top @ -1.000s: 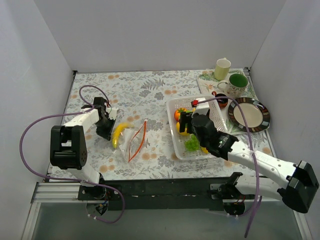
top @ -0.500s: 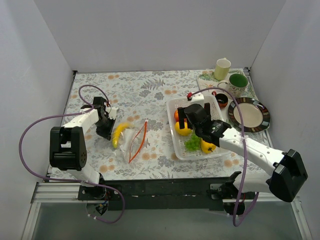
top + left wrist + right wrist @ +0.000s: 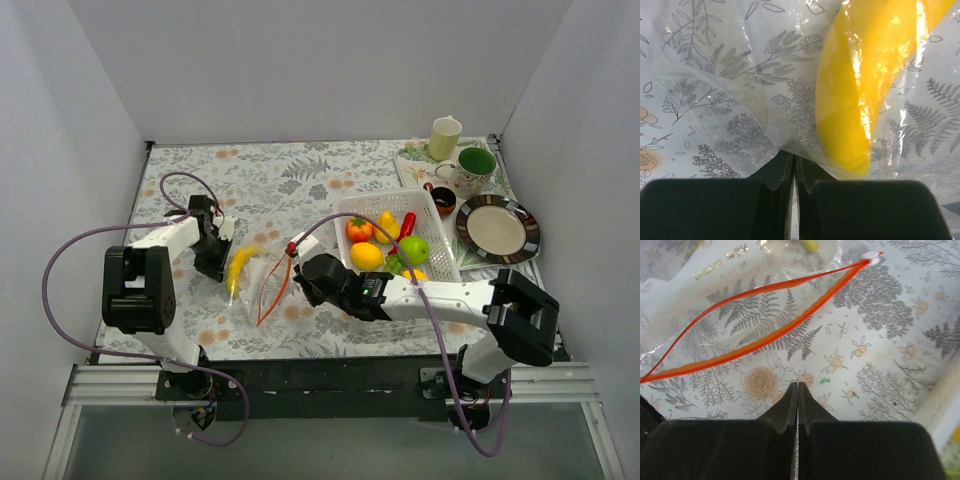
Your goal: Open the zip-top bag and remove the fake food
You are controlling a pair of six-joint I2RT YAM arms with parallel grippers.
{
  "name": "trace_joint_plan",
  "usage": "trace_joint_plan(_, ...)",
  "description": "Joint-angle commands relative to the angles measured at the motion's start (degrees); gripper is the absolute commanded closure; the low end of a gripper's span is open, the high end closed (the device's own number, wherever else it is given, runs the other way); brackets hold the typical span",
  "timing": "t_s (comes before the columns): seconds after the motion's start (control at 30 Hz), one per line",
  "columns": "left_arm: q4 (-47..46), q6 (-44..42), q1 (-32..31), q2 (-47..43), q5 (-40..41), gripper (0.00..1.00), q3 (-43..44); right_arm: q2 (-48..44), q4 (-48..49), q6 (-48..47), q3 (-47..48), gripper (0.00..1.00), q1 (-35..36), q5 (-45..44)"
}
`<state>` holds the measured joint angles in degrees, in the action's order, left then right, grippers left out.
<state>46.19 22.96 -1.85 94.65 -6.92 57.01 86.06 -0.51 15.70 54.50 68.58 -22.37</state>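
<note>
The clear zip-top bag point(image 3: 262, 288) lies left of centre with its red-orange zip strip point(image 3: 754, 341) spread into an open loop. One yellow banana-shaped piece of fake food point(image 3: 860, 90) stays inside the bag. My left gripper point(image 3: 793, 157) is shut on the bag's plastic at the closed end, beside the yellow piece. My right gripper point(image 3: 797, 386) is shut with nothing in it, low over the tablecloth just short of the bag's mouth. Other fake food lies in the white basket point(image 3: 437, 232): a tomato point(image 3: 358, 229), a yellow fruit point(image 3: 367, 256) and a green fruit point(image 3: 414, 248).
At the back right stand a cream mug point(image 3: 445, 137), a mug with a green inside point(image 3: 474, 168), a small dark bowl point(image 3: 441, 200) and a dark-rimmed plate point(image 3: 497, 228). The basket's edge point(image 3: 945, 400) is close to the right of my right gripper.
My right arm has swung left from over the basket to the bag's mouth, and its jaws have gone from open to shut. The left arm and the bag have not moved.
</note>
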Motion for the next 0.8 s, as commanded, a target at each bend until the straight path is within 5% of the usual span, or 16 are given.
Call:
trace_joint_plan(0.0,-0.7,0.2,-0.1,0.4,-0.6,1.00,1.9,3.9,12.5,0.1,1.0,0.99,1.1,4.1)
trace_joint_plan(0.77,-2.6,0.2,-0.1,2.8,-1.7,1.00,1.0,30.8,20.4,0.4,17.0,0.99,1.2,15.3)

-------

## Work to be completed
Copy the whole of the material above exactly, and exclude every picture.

## Response below
top @ -1.000s: 
top @ -0.500s: 
top + left wrist + right wrist @ +0.000s: 
Your goal: Open the zip-top bag and remove the fake food
You are controlling a pair of six-joint I2RT YAM arms with parallel grippers.
{
  "name": "trace_joint_plan",
  "usage": "trace_joint_plan(_, ...)",
  "description": "Joint-angle commands relative to the angles measured at the motion's start (degrees); gripper is the absolute commanded closure; the low end of a gripper's span is open, the high end closed (the device's own number, wherever else it is given, runs the other way); brackets hold the typical span",
  "timing": "t_s (comes before the columns): seconds after the motion's start (control at 30 Hz), one per line",
  "columns": "left_arm: q4 (-47..46), q6 (-44..42), q1 (-32..31), q2 (-47..43), q5 (-40..41), gripper (0.00..1.00), q3 (-43..44); right_arm: q2 (-48..44), q4 (-48..49), q6 (-48..47), q3 (-47..48), gripper (0.00..1.00), q1 (-35..36), q5 (-45..44)"
}
`<state>` holds the measured joint angles in degrees, in the action's order, left then right, grippers left out.
<state>46.19 22.96 -1.85 94.65 -6.92 57.01 86.06 -0.51 15.70 54.50 68.58 -22.37</state>
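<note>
The clear zip-top bag point(image 3: 262, 288) lies left of centre with its red-orange zip strip point(image 3: 754, 341) spread into an open loop. One yellow banana-shaped piece of fake food point(image 3: 860, 90) stays inside the bag. My left gripper point(image 3: 793, 157) is shut on the bag's plastic at the closed end, beside the yellow piece. My right gripper point(image 3: 797, 386) is shut with nothing in it, low over the tablecloth just short of the bag's mouth. Other fake food lies in the white basket point(image 3: 437, 232): a tomato point(image 3: 358, 229), a yellow fruit point(image 3: 367, 256) and a green fruit point(image 3: 414, 248).
At the back right stand a cream mug point(image 3: 445, 137), a mug with a green inside point(image 3: 474, 168), a small dark bowl point(image 3: 441, 200) and a dark-rimmed plate point(image 3: 497, 228). The basket's edge point(image 3: 945, 400) is close to the right of my right gripper.
My right arm has swung left from over the basket to the bag's mouth, and its jaws have gone from open to shut. The left arm and the bag have not moved.
</note>
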Motion for the next 0.8 s, as commanded, a target at each bend until the straight path is within 5% of the usual span, or 16 are given.
Call:
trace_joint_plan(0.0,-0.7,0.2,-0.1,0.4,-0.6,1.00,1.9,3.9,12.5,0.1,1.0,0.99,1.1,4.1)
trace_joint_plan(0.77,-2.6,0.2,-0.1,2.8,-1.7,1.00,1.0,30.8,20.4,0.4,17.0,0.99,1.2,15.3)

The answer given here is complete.